At the end of 2017-18, the public and publically guaranteed debt was equal to 75.3% of the GDP, according to the IMF statement.

“The debt-to-GDP ratio is increasing because of the repayment of old loans, Minister of State for Revenue Hammad Azhar, who was accompanying the finance adviser, said in response to a question.

Shaikh said during the last fiscal year, the government returned $9.5 billion in loans while debt servicing in the ongoing fiscal had been estimated at $11.8 billion.

He added that the Pakistan Tehreek-e-Insaf (PTI) government had inherited a debt of nearly Rs31 trillion and the economic managers had made several decisions to return these loans — one of which was approaching the IMF.

There is also a significant increase in the external public debt that is estimated to increase from 24.3% at the end of the Pakistan Muslim League-Nawaz (PML-N) government’s term to 32% of the GDP during first two years of the PTI government’s tenure.

The debt-to-GDP ratio is increasing at a time when the country’s debt-bearing capacity is weakening. In 2017-18, the external public and publically guaranteed debt was equal to 209.4% of the total export receipts — a ratio that is projected to deteriorate further to 234% at the end of this fiscal year.

Shaikh said the IMF programme would help in attracting non-debt creating inflows.

He argued that by entering into an agreement with Pakistan, the IMF had sent a message to the world that the government would exhibit responsibility in controlling its expenditures and mobilise taxes from its wealthy classes.

“We will make difficult decisions and measures will be taken to protect the vulnerable segments of society,” the finance adviser added.

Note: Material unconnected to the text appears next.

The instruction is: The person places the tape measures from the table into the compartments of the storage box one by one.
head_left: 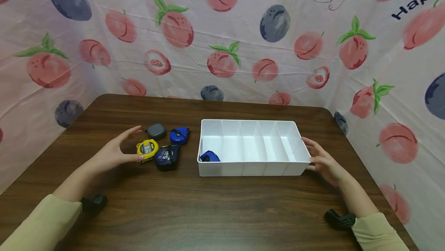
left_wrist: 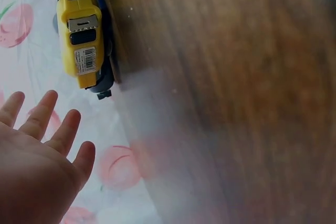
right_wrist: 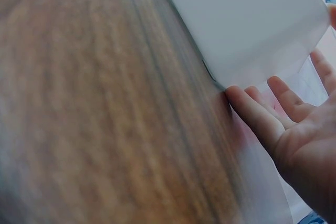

Shaikh noted that the IMF programme was “very important” and international financial institutions would be “satisfied to note that Pakistan has been given a show of support by an institution whose basic objective is to assist its member states at a time when they need help”.

Tax amnesty

Briefing the media about the outcome of the tax amnesty scheme, Shaikh said 137,000 people had registered for the tax amnesty scheme and paid nearly Rs70 billion in taxes.

The sum of Rs70 billion is inclusive of the Rs15 billion that will be paid in the ongoing fiscal year by the beneficiaries of the amnesty scheme.

“The beneficiaries of the tax amnesty scheme have whitened assets worth Rs3 trillion and 80% of them were from domestic sources,” Federal Board of Revenue (FBR) Chairman Shabbar Zaidi, who was also present on the occasion, told the media.

Shaikh the number achieved in the amnesty scheme was the highest for any such endeavour in the country’s history and included over 100,000 people who were previously non-filers.

Amnesty scheme draws 100,000 new tax filers, $450m

“The primary objective of the scheme was to raise the number of future taxpayers and allow people to whiten their money,” he added.

“Through the tax amnesty scheme, the number of income tax return filers has jumped to 2.1 million.”

However, the real challenge for the government is to increase the tax collection to Rs5.5 trillion by end of this fiscal year.

The IMF said the adjustment under the programme would be supported by comprehensive efforts to drastically increase revenue mobilisation by 4% to 5% of the GDP at the federal and the provincial levels over the programme period.

The FBR chairman said to facilitate the business community, it had been decided to clear 60% of the imports through the green channel facility and income tax exemption certificates for imports would be promptly provided to industrialists. “These measures will boost business and help increase tax collection,” he added.